# DATA FOR THIS TASK
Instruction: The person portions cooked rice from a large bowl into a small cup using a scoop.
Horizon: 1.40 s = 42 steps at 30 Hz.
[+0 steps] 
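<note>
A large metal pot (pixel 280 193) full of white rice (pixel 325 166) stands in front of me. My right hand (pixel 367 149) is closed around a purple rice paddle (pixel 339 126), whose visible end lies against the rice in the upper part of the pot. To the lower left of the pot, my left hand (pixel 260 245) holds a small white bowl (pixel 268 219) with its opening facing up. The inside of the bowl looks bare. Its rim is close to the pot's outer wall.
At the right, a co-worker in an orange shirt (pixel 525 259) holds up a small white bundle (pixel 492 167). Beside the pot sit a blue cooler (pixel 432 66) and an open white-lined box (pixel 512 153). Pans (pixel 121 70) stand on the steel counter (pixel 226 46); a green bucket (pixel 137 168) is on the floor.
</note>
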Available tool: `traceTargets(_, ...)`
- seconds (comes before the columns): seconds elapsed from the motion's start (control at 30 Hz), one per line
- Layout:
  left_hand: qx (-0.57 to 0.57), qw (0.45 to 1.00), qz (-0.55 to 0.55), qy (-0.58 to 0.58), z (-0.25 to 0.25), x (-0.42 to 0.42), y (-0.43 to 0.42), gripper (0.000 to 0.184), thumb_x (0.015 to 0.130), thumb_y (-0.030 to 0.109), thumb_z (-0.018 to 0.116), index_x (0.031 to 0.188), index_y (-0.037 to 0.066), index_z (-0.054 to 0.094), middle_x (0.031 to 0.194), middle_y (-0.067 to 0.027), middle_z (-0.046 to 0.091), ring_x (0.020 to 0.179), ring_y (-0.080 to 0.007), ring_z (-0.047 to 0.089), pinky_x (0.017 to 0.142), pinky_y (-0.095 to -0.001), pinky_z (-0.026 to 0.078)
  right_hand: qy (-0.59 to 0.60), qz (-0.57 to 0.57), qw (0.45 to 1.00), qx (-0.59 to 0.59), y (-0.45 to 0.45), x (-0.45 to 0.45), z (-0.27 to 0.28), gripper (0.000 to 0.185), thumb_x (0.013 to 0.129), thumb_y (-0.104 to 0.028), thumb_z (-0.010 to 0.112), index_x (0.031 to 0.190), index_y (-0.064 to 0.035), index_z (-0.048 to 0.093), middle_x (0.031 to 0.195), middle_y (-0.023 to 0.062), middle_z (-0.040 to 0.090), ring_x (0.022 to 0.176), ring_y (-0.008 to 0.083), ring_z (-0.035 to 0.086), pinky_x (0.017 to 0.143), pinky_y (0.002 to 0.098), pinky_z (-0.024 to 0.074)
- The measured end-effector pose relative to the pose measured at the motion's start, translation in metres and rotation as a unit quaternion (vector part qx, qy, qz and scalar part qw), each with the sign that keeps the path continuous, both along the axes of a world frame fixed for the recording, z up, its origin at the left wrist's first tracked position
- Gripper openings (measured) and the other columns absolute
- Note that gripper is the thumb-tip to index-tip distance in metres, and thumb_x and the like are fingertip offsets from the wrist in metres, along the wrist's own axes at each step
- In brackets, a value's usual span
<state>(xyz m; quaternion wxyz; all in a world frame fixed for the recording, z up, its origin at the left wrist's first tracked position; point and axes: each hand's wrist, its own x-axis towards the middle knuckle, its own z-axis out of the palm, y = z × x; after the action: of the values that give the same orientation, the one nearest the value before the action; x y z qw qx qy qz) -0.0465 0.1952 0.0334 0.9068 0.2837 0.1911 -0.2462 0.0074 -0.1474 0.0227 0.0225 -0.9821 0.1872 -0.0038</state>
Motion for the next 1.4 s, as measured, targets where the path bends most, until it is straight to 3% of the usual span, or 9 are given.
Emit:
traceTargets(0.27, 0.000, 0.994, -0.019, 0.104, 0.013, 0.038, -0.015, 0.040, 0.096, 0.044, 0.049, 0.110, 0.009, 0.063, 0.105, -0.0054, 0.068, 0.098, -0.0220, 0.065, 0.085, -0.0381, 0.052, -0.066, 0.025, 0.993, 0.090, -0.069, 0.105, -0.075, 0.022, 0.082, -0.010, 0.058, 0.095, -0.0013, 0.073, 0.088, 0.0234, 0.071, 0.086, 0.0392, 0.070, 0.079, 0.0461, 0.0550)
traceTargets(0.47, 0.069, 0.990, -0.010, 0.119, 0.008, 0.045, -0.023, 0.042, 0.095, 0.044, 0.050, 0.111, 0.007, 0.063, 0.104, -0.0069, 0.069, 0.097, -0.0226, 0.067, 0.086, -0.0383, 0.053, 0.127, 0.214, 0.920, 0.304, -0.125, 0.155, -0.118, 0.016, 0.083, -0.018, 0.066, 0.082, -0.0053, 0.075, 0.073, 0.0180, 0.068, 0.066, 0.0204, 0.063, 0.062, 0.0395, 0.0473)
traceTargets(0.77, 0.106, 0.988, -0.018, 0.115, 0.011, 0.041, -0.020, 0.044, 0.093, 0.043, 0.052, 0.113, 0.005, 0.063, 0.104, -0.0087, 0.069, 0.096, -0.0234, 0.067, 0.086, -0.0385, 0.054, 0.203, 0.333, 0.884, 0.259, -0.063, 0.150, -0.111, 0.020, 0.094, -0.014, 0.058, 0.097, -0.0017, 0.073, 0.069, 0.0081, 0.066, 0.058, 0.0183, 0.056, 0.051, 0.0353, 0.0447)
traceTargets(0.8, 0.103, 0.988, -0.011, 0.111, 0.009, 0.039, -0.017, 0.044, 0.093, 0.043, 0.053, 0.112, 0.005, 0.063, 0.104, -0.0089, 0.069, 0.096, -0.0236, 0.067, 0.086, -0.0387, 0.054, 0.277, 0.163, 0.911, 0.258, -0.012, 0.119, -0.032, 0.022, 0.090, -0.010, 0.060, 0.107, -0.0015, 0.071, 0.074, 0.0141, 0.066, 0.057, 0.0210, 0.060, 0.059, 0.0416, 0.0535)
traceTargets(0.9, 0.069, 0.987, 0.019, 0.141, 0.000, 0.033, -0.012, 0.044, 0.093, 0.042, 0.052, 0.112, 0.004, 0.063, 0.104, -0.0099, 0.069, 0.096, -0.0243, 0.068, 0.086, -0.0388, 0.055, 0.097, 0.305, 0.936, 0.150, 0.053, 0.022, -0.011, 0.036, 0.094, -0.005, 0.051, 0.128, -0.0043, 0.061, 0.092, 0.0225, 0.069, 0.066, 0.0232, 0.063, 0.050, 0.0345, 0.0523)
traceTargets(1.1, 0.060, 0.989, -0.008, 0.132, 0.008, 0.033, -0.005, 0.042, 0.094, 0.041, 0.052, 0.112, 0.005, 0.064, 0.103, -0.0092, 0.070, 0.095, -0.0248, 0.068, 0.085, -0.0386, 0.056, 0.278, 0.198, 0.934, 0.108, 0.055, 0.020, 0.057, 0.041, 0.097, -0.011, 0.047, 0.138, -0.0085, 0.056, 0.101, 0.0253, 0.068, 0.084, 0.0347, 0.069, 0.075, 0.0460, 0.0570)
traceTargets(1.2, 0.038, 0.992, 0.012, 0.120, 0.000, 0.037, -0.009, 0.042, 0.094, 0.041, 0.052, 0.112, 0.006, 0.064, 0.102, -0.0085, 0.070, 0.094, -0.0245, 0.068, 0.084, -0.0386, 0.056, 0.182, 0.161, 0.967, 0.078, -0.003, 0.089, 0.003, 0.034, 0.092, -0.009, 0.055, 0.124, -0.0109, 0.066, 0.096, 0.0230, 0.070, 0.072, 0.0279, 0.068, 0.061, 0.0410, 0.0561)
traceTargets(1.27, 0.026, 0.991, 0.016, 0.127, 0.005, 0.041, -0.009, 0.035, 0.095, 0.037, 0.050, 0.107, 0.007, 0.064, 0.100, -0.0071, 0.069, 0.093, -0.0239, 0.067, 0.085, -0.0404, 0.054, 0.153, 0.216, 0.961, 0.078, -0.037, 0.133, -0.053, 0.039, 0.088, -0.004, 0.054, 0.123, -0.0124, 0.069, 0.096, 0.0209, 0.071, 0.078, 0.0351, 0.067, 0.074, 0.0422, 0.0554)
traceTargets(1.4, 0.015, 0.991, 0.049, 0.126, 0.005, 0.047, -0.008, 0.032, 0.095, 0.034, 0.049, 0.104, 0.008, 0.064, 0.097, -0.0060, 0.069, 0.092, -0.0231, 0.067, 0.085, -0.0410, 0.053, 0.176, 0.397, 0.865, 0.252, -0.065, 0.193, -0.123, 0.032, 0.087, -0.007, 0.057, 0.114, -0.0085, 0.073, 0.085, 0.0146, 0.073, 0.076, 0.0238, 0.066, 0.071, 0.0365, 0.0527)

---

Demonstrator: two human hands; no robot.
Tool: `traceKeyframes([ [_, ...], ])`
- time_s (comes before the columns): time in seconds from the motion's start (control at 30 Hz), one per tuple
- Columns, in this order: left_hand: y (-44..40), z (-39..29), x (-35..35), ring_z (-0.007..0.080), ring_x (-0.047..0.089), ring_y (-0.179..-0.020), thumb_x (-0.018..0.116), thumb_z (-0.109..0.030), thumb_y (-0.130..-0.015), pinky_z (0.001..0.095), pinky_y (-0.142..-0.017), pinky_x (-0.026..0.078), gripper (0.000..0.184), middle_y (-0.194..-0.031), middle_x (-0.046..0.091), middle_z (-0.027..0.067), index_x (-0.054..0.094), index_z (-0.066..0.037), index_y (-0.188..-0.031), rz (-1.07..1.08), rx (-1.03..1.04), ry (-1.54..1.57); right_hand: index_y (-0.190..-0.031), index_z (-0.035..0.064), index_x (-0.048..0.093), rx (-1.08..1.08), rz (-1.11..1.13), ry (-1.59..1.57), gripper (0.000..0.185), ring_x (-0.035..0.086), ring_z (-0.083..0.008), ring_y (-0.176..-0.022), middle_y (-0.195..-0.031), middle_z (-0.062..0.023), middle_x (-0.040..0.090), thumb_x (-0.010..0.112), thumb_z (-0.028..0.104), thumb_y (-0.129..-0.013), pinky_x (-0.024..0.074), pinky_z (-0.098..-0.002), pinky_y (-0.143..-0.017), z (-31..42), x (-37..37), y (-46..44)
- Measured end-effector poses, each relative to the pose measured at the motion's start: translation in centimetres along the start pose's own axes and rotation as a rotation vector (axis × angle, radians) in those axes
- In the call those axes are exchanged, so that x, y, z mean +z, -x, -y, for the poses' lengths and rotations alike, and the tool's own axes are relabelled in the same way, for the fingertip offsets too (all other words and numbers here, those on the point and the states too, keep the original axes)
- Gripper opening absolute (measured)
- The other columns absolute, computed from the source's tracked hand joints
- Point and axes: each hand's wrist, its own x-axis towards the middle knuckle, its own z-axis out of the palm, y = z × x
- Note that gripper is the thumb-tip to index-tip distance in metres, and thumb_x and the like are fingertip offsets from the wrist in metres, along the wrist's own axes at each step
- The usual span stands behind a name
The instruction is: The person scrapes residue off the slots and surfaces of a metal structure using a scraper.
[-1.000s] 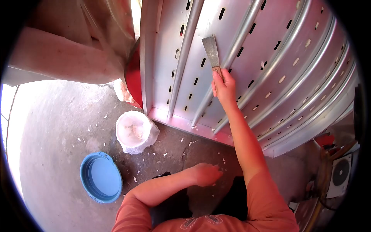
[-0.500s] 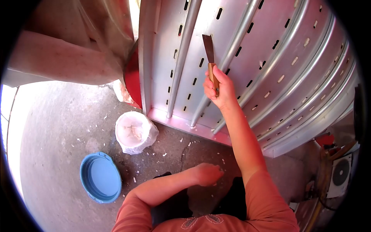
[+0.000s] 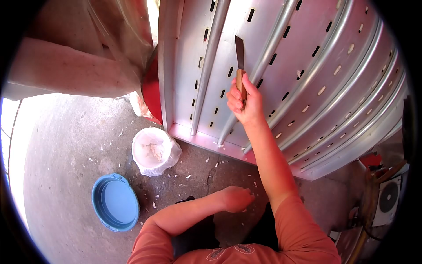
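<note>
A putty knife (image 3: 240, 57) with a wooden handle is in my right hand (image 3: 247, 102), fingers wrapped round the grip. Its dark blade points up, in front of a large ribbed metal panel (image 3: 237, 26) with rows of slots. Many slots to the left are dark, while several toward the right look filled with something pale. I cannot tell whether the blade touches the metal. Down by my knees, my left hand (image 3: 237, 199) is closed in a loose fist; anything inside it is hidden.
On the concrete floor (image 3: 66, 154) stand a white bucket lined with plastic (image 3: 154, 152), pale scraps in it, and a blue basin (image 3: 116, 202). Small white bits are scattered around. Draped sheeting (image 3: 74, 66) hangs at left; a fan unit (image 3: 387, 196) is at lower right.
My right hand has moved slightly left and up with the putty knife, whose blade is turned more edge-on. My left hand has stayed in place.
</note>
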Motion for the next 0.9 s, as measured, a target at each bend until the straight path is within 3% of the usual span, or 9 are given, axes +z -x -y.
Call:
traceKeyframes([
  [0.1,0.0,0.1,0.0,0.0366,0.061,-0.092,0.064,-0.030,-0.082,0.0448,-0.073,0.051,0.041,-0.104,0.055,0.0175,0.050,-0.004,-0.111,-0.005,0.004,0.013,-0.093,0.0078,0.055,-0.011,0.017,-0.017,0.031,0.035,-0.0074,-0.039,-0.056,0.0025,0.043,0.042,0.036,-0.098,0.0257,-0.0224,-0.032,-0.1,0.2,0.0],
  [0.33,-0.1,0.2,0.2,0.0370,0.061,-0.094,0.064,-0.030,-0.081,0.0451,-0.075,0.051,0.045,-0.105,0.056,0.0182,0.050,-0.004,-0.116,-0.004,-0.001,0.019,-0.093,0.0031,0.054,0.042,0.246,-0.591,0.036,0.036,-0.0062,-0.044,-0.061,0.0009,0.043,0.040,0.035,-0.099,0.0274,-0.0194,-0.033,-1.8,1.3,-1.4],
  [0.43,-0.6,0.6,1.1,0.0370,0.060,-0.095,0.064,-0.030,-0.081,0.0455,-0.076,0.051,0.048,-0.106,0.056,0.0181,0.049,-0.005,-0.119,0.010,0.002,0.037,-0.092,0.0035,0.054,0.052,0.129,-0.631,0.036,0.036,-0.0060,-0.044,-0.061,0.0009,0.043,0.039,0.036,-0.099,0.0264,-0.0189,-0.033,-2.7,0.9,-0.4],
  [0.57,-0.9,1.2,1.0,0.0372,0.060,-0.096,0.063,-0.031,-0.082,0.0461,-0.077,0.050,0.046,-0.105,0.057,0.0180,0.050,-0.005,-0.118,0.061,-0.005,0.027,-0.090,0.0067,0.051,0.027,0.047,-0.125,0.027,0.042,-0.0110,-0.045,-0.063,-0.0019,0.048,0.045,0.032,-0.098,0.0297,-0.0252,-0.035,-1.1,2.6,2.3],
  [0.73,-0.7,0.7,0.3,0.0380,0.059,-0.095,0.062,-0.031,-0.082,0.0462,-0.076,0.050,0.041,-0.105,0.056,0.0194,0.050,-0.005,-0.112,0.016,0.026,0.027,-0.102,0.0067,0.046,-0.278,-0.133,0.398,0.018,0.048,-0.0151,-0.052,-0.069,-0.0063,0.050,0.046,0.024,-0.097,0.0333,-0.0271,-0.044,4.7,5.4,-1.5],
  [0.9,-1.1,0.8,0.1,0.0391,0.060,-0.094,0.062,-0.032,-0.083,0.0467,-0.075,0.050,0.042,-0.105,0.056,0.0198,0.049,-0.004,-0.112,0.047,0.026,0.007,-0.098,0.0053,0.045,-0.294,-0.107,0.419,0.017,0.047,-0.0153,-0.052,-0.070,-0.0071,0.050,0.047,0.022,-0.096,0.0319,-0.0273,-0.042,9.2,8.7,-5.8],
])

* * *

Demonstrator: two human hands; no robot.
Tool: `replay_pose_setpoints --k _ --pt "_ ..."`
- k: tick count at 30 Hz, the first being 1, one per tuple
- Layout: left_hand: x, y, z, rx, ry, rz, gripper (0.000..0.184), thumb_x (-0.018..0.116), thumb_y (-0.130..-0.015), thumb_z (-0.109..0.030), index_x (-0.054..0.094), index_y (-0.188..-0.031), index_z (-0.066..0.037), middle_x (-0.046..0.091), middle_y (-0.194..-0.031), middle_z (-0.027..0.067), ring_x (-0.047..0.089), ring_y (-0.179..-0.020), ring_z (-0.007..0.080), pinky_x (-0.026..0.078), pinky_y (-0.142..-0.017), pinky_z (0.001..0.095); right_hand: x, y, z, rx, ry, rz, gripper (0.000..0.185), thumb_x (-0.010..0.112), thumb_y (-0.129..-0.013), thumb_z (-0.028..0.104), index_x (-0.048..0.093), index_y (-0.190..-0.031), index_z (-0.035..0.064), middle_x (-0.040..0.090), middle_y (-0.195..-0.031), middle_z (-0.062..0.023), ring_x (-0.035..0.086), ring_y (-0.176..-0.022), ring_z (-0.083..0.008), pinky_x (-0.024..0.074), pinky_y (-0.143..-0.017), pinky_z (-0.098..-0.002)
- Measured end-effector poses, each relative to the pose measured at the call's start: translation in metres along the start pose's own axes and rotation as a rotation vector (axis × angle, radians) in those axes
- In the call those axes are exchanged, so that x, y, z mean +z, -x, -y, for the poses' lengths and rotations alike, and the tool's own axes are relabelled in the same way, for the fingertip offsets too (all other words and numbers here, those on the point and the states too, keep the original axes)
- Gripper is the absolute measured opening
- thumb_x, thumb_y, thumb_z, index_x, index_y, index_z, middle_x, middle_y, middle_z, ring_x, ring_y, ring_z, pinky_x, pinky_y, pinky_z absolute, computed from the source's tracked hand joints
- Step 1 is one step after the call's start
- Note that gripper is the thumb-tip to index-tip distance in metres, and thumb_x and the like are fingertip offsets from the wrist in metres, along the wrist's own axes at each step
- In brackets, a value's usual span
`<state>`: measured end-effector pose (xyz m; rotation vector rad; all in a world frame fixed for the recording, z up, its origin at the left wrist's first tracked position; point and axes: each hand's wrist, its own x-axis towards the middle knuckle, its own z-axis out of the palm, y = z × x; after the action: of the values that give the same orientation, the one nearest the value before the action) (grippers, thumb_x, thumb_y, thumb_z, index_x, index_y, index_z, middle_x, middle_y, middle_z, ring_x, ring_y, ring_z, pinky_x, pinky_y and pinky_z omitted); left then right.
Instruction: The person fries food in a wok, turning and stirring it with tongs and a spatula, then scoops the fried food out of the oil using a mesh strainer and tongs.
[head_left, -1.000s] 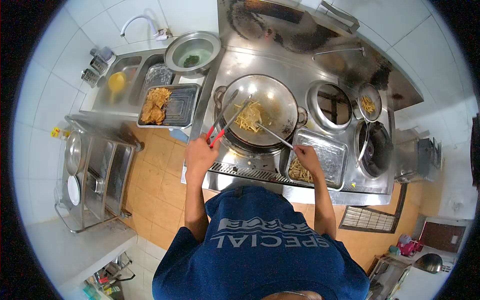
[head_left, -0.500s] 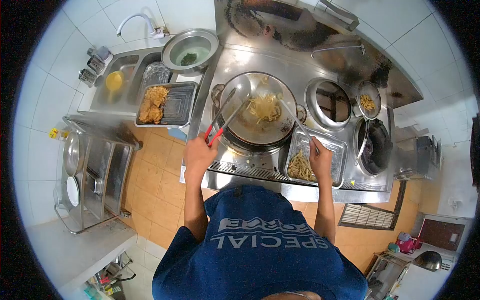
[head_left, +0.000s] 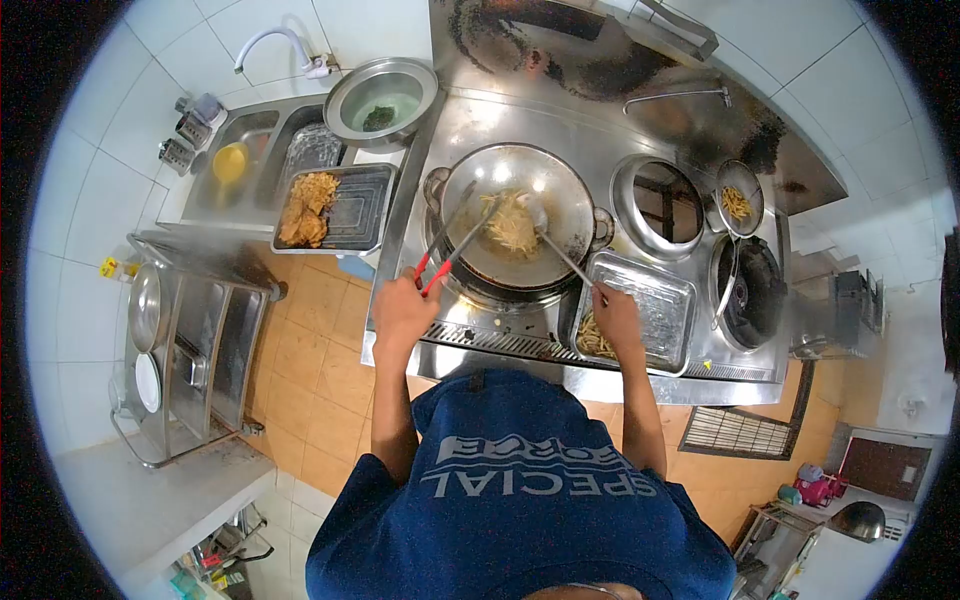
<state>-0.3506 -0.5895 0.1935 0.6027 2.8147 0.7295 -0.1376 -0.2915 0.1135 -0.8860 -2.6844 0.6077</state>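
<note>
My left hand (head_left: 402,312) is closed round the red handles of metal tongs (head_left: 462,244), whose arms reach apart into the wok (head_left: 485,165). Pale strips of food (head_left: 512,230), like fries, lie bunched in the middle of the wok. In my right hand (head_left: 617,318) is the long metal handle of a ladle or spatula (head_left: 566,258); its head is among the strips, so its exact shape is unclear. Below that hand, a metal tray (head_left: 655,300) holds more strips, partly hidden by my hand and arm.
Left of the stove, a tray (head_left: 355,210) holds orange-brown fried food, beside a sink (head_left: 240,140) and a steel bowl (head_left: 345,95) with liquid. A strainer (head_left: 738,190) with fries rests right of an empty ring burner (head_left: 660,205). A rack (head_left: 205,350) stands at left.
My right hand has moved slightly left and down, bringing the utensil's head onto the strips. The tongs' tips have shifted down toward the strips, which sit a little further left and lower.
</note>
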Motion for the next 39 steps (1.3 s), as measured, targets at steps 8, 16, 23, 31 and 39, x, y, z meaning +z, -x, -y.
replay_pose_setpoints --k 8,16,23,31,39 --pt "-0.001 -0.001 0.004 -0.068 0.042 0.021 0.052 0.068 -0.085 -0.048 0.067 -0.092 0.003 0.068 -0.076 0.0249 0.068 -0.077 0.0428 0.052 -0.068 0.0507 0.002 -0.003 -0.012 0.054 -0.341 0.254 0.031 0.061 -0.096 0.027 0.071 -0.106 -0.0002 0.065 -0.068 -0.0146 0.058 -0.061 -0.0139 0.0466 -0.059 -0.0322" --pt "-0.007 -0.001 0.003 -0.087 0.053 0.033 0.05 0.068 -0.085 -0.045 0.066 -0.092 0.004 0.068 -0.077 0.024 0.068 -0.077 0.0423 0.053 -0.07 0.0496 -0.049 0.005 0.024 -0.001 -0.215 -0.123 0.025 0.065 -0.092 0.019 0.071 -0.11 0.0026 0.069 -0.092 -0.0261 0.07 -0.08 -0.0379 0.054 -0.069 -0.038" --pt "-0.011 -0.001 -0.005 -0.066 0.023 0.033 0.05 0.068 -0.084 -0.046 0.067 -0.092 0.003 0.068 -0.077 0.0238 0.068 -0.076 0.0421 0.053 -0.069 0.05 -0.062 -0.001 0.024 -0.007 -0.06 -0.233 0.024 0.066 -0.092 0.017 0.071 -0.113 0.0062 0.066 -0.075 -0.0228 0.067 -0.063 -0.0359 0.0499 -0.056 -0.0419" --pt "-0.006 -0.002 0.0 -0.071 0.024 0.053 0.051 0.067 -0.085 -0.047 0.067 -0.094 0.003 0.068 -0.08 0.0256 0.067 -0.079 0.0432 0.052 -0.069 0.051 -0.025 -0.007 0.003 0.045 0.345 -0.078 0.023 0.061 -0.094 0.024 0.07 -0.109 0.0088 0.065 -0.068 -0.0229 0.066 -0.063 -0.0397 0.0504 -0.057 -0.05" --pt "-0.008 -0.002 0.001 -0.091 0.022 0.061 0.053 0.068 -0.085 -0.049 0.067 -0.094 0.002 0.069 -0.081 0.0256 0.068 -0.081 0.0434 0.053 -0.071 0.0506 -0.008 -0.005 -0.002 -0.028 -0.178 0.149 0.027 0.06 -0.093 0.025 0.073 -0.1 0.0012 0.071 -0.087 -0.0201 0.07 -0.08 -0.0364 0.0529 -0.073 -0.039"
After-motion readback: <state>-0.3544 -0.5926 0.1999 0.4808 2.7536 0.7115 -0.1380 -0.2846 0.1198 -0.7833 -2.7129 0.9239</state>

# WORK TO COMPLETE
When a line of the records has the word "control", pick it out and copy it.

# YOUR SOLUTION
- seconds (comes before the columns): seconds elapsed from the motion's start (control at 30 Hz), one per line
- time_s (comes before the columns): time in seconds from the motion's start (control at 30 Hz), one per tuple

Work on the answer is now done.